[[ Data excerpt open ]]

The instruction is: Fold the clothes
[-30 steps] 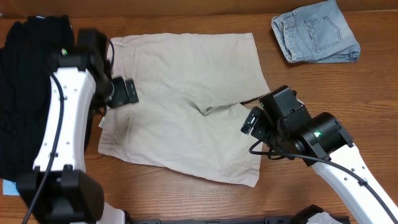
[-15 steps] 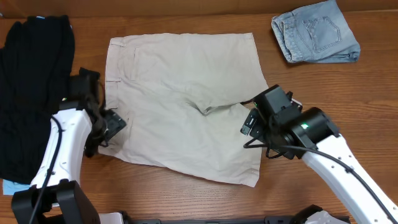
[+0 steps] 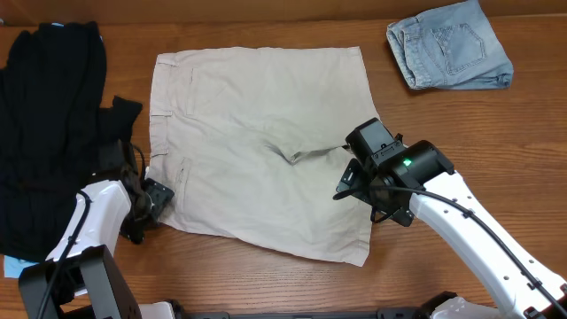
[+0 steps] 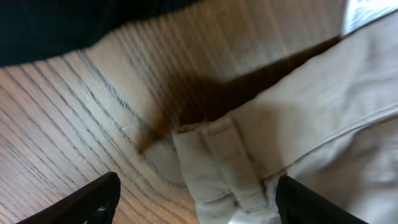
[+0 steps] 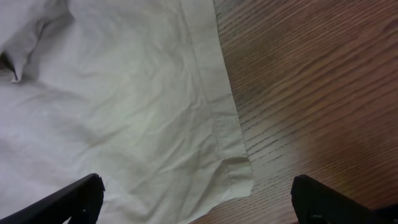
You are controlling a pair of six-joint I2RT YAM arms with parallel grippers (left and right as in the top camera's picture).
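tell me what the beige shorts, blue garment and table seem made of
Pale beige shorts: likely woven cotton twill, matte, soft creases, stitched hem. Folded light-blue garment: denim by look, faded, seamed pocket. Brown table: wood or wood-look laminate, visible grain lines.

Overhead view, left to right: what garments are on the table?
black pile → khaki shorts → denim shorts

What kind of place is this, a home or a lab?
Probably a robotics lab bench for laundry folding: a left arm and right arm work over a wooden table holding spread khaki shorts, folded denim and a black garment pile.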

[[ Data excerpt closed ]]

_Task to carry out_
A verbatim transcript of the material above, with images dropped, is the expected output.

_Task output_
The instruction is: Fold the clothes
[-30 steps] 
[-15 steps] 
[+0 steps] 
[+0 steps] 
[+0 steps] 
You are controlling a pair of six-joint I2RT YAM arms with parallel grippers (left and right as in the top camera's picture).
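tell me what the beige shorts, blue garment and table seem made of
Pale beige shorts: likely woven cotton twill, matte, soft creases, stitched hem. Folded light-blue garment: denim by look, faded, seamed pocket. Brown table: wood or wood-look laminate, visible grain lines.

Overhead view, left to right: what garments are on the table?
black pile → khaki shorts → denim shorts

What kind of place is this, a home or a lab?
Probably a robotics lab bench for laundry folding: a left arm and right arm work over a wooden table holding spread khaki shorts, folded denim and a black garment pile.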

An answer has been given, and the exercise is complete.